• **Exercise details**
Look through the listing and report every line that has "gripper" in it.

• **Data shown**
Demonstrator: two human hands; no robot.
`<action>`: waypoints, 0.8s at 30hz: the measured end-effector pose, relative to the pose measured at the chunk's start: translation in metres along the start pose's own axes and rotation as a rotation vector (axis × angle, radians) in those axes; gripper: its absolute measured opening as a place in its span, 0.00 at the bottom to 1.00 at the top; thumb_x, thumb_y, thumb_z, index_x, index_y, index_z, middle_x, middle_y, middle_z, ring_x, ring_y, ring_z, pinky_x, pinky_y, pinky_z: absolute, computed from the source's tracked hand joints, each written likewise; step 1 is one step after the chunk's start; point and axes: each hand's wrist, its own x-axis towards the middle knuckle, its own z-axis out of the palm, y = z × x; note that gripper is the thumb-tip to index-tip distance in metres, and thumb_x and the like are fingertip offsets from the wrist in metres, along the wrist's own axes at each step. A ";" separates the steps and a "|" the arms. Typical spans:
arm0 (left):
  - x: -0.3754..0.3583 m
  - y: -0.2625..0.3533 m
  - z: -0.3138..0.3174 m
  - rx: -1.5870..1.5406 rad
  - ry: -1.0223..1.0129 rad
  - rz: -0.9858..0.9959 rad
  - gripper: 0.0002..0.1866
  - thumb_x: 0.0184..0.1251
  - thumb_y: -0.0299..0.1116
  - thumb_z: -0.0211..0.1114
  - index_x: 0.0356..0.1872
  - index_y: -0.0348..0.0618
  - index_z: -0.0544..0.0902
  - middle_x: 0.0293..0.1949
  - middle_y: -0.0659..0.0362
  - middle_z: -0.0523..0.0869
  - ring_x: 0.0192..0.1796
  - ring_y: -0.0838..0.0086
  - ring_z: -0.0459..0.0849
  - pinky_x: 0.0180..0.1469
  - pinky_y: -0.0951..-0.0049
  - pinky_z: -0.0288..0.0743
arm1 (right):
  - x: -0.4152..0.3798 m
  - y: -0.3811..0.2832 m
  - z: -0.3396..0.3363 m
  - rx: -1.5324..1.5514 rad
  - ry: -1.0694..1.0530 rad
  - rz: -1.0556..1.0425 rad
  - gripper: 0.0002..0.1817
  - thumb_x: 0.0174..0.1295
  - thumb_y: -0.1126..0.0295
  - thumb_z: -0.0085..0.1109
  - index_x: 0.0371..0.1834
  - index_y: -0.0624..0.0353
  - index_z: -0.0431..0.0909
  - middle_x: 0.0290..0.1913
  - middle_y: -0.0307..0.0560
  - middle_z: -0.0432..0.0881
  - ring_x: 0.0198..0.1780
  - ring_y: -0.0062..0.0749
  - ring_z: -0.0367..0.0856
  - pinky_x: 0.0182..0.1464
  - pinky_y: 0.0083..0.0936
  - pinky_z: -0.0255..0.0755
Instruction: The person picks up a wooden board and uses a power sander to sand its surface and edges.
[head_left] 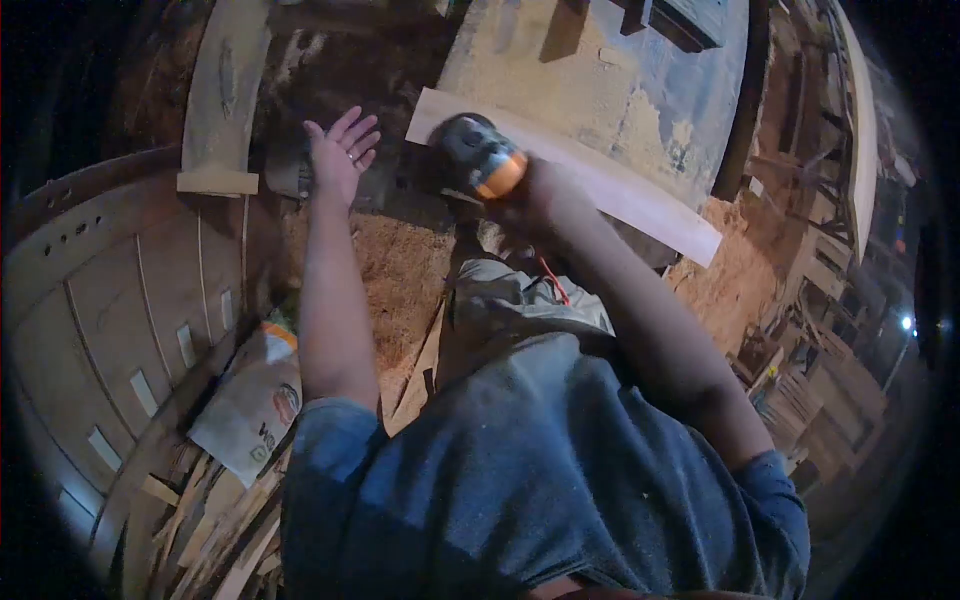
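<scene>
My left hand is raised palm up, its fingers spread and holding nothing. A ring shows on one finger. Closed round a black, grey and orange hand-held power tool is my right hand, partly hidden behind it and blurred. In this view the tool overlaps a long pale board, near the board's left end. That board lies along the near edge of a worn, dusty work table.
Sawdust covers the floor. At lower left lie a white printed sack and scrap wood strips, beside a panelled wall. A pale plank stands upper left; a dark metal piece sits on the table. Timber is stacked right.
</scene>
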 end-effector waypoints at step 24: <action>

• **Finished exercise**
`<action>`: waypoints, 0.8s at 30hz: the measured end-effector pose, relative to the pose measured at the chunk's start: translation in metres along the start pose's own axes and rotation as a rotation vector (axis × angle, radians) in those axes; gripper: its absolute measured opening as a place in its span, 0.00 at the bottom to 1.00 at the top; thumb_x, thumb_y, thumb_z, index_x, index_y, index_z, middle_x, middle_y, middle_z, ring_x, ring_y, ring_z, pinky_x, pinky_y, pinky_z: absolute, computed from the source's tracked hand joints, each written likewise; step 1 is one step after the chunk's start; point and axes: each hand's wrist, its own x-axis towards the middle knuckle, its own z-axis out of the palm, y = z × x; note that gripper is the thumb-tip to index-tip distance in metres, and thumb_x and the like are fingertip offsets from the wrist in metres, along the wrist's own axes at each step. A ";" separates the steps and a "|" the arms. Typical spans:
  - gripper: 0.0002..0.1866
  - gripper: 0.0002..0.1817

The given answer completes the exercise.